■ How to complete this task
Only a number is required: the count of lines in the material below that contain "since".

■ Data
>>>
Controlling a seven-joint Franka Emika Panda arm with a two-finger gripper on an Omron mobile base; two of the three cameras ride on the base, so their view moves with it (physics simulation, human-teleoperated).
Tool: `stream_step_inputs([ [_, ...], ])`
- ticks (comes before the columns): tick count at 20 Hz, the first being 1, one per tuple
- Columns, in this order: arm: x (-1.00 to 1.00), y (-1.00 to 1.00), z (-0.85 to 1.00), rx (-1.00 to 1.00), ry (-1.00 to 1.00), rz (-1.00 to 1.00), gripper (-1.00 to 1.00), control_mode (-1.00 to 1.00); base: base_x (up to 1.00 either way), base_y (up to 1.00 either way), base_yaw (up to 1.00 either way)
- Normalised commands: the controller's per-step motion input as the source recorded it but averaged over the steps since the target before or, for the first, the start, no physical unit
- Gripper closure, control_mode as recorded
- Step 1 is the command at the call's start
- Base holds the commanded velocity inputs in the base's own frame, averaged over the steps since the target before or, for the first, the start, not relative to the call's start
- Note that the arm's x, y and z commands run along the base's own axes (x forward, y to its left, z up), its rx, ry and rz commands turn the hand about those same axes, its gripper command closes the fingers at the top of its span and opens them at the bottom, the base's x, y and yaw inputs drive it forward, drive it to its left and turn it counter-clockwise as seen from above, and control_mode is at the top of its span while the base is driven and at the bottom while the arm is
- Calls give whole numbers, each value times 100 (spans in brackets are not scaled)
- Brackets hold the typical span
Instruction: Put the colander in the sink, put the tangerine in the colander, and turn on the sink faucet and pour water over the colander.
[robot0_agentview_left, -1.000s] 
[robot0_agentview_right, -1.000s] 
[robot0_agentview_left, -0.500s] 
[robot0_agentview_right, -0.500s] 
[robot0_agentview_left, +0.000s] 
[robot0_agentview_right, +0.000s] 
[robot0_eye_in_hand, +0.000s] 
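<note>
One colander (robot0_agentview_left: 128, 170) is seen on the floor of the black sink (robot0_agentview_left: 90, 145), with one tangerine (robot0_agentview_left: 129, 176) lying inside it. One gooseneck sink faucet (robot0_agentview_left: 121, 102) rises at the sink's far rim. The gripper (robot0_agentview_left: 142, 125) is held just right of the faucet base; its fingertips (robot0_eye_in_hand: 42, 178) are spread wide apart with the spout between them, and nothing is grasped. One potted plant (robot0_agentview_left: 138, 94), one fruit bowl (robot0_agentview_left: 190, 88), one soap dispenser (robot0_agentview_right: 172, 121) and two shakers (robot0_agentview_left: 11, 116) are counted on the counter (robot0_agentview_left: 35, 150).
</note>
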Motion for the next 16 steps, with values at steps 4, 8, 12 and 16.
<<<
■ Answer below
2